Type the entries out again exactly as they read, but leave every picture behind.
***** Excerpted records *****
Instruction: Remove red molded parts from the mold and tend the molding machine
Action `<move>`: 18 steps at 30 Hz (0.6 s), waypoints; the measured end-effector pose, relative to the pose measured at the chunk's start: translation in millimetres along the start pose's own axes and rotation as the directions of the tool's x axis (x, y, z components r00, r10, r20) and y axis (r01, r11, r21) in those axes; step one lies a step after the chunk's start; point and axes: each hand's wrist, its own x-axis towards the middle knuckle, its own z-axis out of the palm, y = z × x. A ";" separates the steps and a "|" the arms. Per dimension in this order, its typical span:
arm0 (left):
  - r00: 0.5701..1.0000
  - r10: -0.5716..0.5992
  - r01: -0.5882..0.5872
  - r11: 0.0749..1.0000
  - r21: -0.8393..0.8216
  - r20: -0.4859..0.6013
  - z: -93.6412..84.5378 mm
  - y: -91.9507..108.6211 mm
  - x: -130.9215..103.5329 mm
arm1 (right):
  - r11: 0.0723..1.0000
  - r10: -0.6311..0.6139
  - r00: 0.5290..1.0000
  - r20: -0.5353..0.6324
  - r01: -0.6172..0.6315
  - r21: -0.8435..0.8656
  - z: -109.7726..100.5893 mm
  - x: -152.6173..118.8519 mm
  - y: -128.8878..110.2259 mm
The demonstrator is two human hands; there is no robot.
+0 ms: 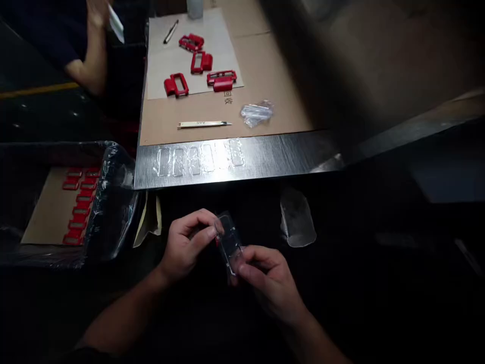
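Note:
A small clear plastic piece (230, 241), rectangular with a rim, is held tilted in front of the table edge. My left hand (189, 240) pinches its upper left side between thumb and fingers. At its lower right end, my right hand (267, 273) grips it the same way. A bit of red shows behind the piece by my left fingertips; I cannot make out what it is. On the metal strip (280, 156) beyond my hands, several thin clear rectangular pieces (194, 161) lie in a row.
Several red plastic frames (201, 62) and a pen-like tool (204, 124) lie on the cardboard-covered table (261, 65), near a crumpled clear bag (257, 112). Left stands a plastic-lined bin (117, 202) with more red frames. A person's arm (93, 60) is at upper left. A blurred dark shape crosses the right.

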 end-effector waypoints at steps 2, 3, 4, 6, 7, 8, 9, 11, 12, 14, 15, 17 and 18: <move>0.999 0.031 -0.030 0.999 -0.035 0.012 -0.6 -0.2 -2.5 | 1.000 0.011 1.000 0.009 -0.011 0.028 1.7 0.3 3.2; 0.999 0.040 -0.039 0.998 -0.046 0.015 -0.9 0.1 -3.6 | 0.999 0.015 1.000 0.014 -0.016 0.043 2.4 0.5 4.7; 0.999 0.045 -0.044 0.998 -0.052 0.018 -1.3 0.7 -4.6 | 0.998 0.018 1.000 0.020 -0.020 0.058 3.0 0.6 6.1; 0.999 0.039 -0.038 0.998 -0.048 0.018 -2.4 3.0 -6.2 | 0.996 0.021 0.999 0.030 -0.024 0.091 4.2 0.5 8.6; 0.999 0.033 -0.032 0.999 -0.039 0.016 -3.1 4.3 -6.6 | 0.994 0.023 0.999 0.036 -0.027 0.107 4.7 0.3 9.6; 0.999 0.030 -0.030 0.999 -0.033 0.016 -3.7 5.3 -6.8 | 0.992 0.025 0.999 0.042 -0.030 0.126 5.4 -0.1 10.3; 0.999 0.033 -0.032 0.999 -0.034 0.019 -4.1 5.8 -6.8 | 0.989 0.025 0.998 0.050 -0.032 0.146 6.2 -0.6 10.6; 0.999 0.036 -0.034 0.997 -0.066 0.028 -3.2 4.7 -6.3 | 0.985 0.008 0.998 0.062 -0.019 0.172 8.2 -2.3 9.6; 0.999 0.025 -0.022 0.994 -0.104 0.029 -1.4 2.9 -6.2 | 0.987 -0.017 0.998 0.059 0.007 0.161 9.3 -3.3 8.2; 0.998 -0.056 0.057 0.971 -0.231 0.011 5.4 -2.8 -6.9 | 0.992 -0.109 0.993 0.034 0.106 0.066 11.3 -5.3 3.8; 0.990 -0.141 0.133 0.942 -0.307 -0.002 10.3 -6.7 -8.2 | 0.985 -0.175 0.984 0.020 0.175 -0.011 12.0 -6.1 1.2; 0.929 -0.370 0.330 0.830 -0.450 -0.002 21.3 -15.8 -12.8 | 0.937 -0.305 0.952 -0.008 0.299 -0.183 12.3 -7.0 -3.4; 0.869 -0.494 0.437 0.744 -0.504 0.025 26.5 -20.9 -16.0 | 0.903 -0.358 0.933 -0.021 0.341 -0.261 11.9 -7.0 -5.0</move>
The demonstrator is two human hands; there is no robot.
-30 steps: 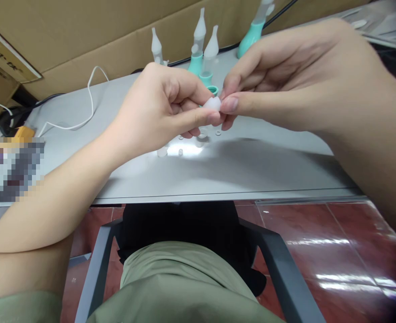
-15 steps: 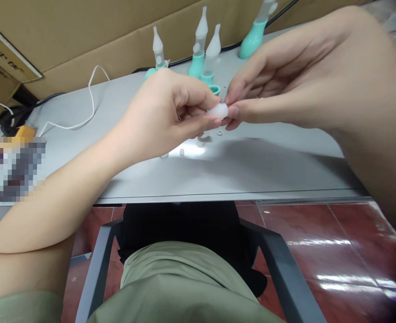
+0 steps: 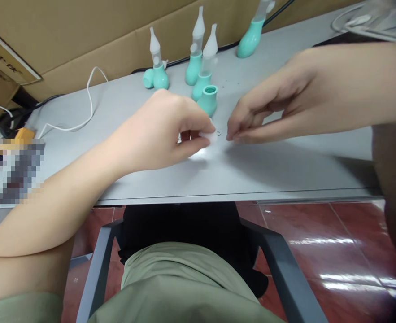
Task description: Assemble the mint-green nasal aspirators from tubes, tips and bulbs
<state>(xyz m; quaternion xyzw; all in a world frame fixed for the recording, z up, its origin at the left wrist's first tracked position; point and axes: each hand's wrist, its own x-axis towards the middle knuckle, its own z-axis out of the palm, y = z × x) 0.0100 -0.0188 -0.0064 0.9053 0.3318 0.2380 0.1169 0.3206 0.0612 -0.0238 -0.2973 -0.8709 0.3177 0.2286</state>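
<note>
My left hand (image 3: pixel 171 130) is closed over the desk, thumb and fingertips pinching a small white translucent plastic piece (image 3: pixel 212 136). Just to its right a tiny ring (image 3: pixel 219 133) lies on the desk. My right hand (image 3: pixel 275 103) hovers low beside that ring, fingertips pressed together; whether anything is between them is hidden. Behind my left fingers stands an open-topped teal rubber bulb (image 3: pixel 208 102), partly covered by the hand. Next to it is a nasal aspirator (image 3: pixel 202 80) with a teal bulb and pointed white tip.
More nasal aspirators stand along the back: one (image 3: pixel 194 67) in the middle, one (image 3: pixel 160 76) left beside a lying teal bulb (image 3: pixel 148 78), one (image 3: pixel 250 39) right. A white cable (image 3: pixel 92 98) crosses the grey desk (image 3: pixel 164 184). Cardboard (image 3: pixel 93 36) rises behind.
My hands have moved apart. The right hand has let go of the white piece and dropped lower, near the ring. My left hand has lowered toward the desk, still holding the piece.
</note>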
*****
* **Task result**:
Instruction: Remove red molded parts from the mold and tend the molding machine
Action `<move>`: 18 steps at 30 Hz (0.6 s), waypoints; the measured end-effector pose, relative to the pose measured at the chunk's start: translation in millimetres along the start pose's own axes and rotation as the directions of the tool's x axis (x, y, z components r00, r10, r20) and y axis (r01, r11, r21) in those axes; step one lies a step after the chunk's start; point and axes: each hand's wrist, its own x-axis towards the middle knuckle, its own z-axis out of the palm, y = z × x. A ";" separates the steps and a "|" the arms. Per dimension in this order, its typical span:
arm0 (left):
  - r00: 0.5701..1.0000
  - r10: -0.5716..0.5992
  - r01: -0.5882..0.5872
  - r11: 0.0749..1.0000
  - r21: -0.8393..0.8216
  - r20: -0.4859..0.6013
  - z: -93.6412..84.5378 mm
  - y: -91.9507..108.6211 mm
  - x: -130.9215..103.5329 mm
arm1 (right):
  - r11: 0.0723..1.0000
  - r10: -0.6311..0.6139
  - r00: 0.5290..1.0000
  - r20: -0.5353..0.6324
  - r01: -0.6172..0.6315
  - r21: -0.8435..0.8656
  - z: -109.7726..100.5893 mm
  - x: -152.6173..118.8519 mm
  - y: -128.8878..110.2259 mm
The demonstrator is two human hands; there is no robot.
+0 ms: 
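Note:
A small clear plastic piece (230, 241), rectangular with a rim, is held tilted in front of the table edge. My left hand (189, 240) pinches its upper left side between thumb and fingers. At its lower right end, my right hand (267, 273) grips it the same way. A bit of red shows behind the piece by my left fingertips; I cannot make out what it is. On the metal strip (280, 156) beyond my hands, several thin clear rectangular pieces (194, 161) lie in a row.
Several red plastic frames (201, 62) and a pen-like tool (204, 124) lie on the cardboard-covered table (261, 65), near a crumpled clear bag (257, 112). Left stands a plastic-lined bin (117, 202) with more red frames. A person's arm (93, 60) is at upper left. A blurred dark shape crosses the right.
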
 end-effector waypoints at steps 2, 3, 4, 6, 7, 8, 9, 11, 12, 14, 15, 17 and 18: <move>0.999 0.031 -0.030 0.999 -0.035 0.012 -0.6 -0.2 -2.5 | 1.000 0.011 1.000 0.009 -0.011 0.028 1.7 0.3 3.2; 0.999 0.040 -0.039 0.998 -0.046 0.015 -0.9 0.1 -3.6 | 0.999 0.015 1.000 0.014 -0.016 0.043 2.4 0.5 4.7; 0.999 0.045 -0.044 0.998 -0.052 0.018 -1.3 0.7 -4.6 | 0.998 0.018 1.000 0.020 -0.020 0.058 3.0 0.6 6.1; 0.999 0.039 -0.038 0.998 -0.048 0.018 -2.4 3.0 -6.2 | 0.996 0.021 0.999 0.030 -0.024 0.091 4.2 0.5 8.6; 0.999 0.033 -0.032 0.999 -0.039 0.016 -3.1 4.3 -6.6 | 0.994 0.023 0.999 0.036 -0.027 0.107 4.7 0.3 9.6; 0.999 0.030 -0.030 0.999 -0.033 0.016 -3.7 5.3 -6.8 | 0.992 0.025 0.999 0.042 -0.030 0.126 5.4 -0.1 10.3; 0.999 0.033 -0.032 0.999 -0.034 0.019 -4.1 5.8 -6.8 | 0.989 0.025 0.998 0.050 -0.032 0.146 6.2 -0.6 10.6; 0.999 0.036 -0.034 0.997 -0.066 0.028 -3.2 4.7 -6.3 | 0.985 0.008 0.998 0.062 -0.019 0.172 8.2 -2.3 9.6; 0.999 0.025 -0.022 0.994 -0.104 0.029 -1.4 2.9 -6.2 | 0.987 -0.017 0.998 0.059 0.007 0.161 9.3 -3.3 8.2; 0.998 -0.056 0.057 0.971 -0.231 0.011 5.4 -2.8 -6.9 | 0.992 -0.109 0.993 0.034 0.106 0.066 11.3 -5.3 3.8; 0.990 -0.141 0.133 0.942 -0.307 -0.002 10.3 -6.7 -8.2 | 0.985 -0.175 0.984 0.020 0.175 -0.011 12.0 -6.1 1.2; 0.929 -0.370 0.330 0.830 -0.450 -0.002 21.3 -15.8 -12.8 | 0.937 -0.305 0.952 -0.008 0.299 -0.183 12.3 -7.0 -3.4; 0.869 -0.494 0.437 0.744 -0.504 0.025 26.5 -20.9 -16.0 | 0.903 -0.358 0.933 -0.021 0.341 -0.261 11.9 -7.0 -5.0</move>
The demonstrator is two human hands; there is no robot.
-30 steps: 
-15 steps: 
+0 steps: 
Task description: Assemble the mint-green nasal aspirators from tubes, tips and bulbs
<state>(xyz m; quaternion xyzw; all in a world frame fixed for the recording, z up, its origin at the left wrist's first tracked position; point and axes: each hand's wrist, its own x-axis towards the middle knuckle, its own z-axis out of the palm, y = z × x) 0.0100 -0.0188 -0.0064 0.9053 0.3318 0.2380 0.1169 0.3206 0.0612 -0.0238 -0.2973 -0.8709 0.3177 0.2286</state>
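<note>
My left hand (image 3: pixel 171 130) is closed over the desk, thumb and fingertips pinching a small white translucent plastic piece (image 3: pixel 212 136). Just to its right a tiny ring (image 3: pixel 219 133) lies on the desk. My right hand (image 3: pixel 275 103) hovers low beside that ring, fingertips pressed together; whether anything is between them is hidden. Behind my left fingers stands an open-topped teal rubber bulb (image 3: pixel 208 102), partly covered by the hand. Next to it is a nasal aspirator (image 3: pixel 202 80) with a teal bulb and pointed white tip.
More nasal aspirators stand along the back: one (image 3: pixel 194 67) in the middle, one (image 3: pixel 160 76) left beside a lying teal bulb (image 3: pixel 148 78), one (image 3: pixel 250 39) right. A white cable (image 3: pixel 92 98) crosses the grey desk (image 3: pixel 164 184). Cardboard (image 3: pixel 93 36) rises behind.
My hands have moved apart. The right hand has let go of the white piece and dropped lower, near the ring. My left hand has lowered toward the desk, still holding the piece.
</note>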

This answer has been given in full.